I’m currently staying with some friends in Astoria, Queens. They go to work all day. So I went on an adventure today. And ended up hitting to different minyans for mincha!
- You can’t see it here, but if you look up, you can see the spire of the Empire State Building above J. Levine.
My first stop was J. Levine. The store has been family-operated for five generations and has thrived in recent years by diversifying its offerings. The siddur shelves–which I’m know kicking myself for not taking pictures of today–have everything from multiple editions of Mishkan Tefilah to a full line of ArtScroll siddurim.
I happen to know the current Levine-in-Chief, Danny, who acts as conference bookseller during Limmud NY every year.
I was there to get a klaf for my current hosts’ mezuzah, which they hadn’t hung yet–call it a housewarming gift. But while I was there, I couldn’t resist wandering back through the narrow, cluttered store to the siddur shelves. And it took everything I had to resist the urge to buy any.
I noticed one woman–behind the counter–and maybe five or so men scattered throughout the store. I heard one of them walk past me muttering something about starting mincha soon.
Next thing I knew, one guy chant/calls out: “Ashrei! Yoshvei veite… mumble mumble selah mumble mumble mumble.” Ashrei had begun.
Oddly, when I looked up, I saw at least a dozen Orthodox men had materialized. One was shopping, flipping through a children’s book while muttering the words of the prayers to himself! Several of the new arrivals were full-on black hatters.
I got my klaf–the woman behind the counter had not stopped to daven–and got out before they were halfway through the Amidah.
I next made my way up to the Upper West Side to meet up with the Soferet, Jen Taylor-Friedman. Jen has a fun thing lying about that we’ve been to meet up so she can give me for ages. She said she’d be hanging around at Yeshivat Hadar this afternoon so I decided to meet her there. In the end, she couldn’t find the thing to bring it to me.
I arrived a little before she did, just as Mincha was starting! Ethan Tucker, one of the roshei yeshiva, was on his way and said hi to me. I told him I was looking for Jen and he said she hadn’t been in, but that one of the Hadar fellow was about to give a devar and that after that, the yeshiva becomes and open study space and that I was welcome to hang around.
So I decided to hang around for the devar, which, it turned out, was being given by a friend of mine, ASB. Here he is giving the devar:
ASB is the one in the middle, perched on the chair. One of the little heads to ASB’s left is my number one fan, Alex.
Anyway, Jen arrived just as ASB had finished up. Despite not being to find the thing she was gonna bring me, I had a good time checking out her latest project:
In a play on the tradition of a megilah where each column of text begins with hamelech, the king, Jen is creating a megilat Ester where each column begins with the word hamalkah, the queen!

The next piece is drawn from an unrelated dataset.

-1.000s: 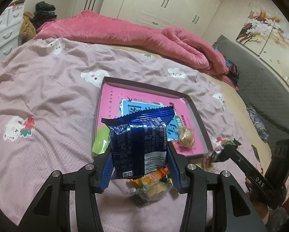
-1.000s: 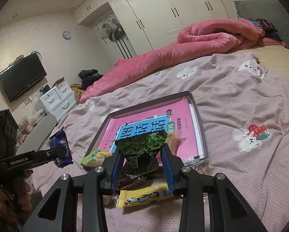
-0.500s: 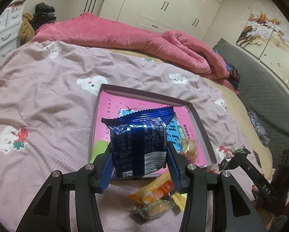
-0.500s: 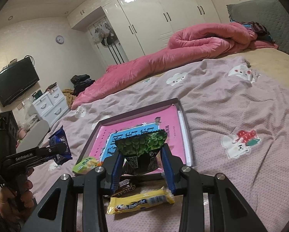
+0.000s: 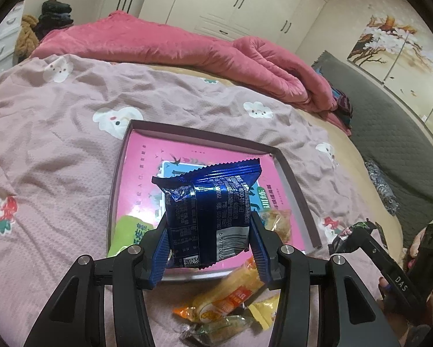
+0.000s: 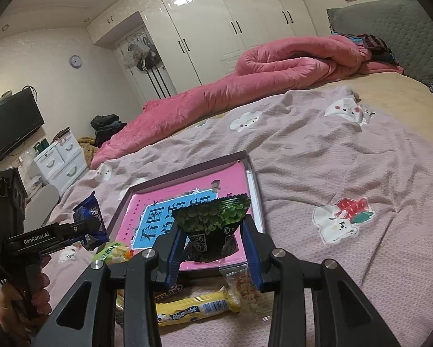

And now, a few words on the beautiful space that Yeshivat Hadar learns in. They study at the West End Synagogue, a Reconstructionist shul, (though Hadar itself is far from Recon!).
In the photo of ASB giving his devar above, you can see their sanctuary. Apparently, WES used to be a public library, so there are still bookshelves all around, which makes for a nice atmosphere for the yeshiva. There are many more chairs stack at the back, which I assume the yeshiva unstacks at the end of the week when WES is preparing for Shabbat services. The funny thing is seeing the yeshiva fellows sitting around in these chairs, which all have pockets on the back with copies of Kol Haneshama, the Recon. siddur!
There is some great not-stained-but-textured glass at the back of the sanctuary:
The doorway at the far right is at the top of the stair that lead into the sanctuary/yeshiva. I think it’s a really nice space. I’m considering adding WES to my list of places to pop into one week for services.